We stowed our luggage in the unlocked cabin by the side of the railway tracks (no crime here), and headed up the slippery slope to the hotel. Waiting to greet us was the enticing smell of sweet waffles, and Jannet Aksnes’ sunny smile.
Vatnahalsen Høyfjellshotell is a homely, cosy place to stay if you want to get away from it all in the Norwegian countryside. It felt even more enticing when Jannet told us about her life, growing up at the hotel.
Forty people lived in Vatnahalsen’s tiny village. From the age of six the village’s ten children would take the train to school at Flåm. School hours were 10.30-14.30, timed to coincide with the train’s timetable. I could just picture the youngsters, bundled up against the cold, waiting for their school ‘bus’ to arrive on these tracks every morning.
The school is now closed. Since her childhood, Jannet has seen many changes to Vatnahalsen Høyfjellshotell. The hotel has always been lively. As well as the hotel’s visitors, eighty cabins are set nearby, where people come every weekend from Bergen. From the 1930s this area was a skiing hotspot, known as the ‘St Moritz of the Nordic’. Visitors have, on the whole, mostly been from Norway, but last year better transport links brought more guests from overseas.
The hotel’s popularity has extended to day-trippers from cruise ships. 40,000 came last year, to drink coffee and eat the mouth-watering waffles made by Jannet’s mother. Jannet told us she now has a burly ‘waffle muscle’ on her batter-stirring arm. Because of the huge demand, the Aksnes family are working with a larger company to build a waffle hut, separate from but near the hotel. The next few years will see big changes for Vatnahalsen Høyfjellshotell.

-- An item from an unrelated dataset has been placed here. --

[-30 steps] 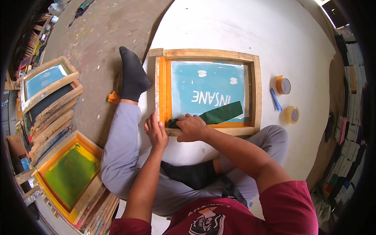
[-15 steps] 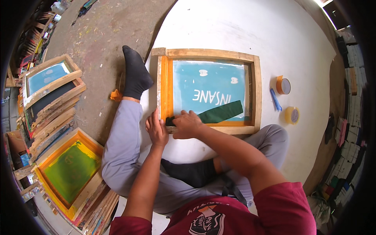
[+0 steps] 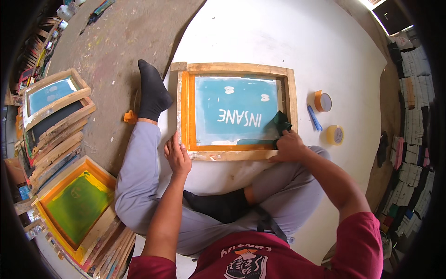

Meeting Jannet and spending a few hours at her family’s hotel really did leave me with a cosy glow. Thomson Cruises are trying to promote similar encounters, by running a campaign to encourage British holidaymakers to get to know locals. Actor Larry Lamb (from Eastenders and Gavin and Stacey) went around meeting ‘Cruise Mates‘ – new-found friends from his ports of call. These include Miguel, a fisherman in Ibiza; Christine, a Flamenco dancer in Barcelona; and Thelonious, a cyclist in Palma, who knew the best routes for beaches and views. Here’s Larry in Ibiza:
Do you have any stories to tell about meeting locals while on holiday?
If you’d like to read more about Vatnahalsen Høyfjellshotell and the western fjords of Norway, you can read my post:
To find out how to reach Vatnahalsen Høyfjellshotell, visit their website. The only way to get there is by train, from Oslo, Bergen or Flåm. In the summer it’s possible to hike or to cycle from Haugastøl/Finse, Myrdal or Flåm.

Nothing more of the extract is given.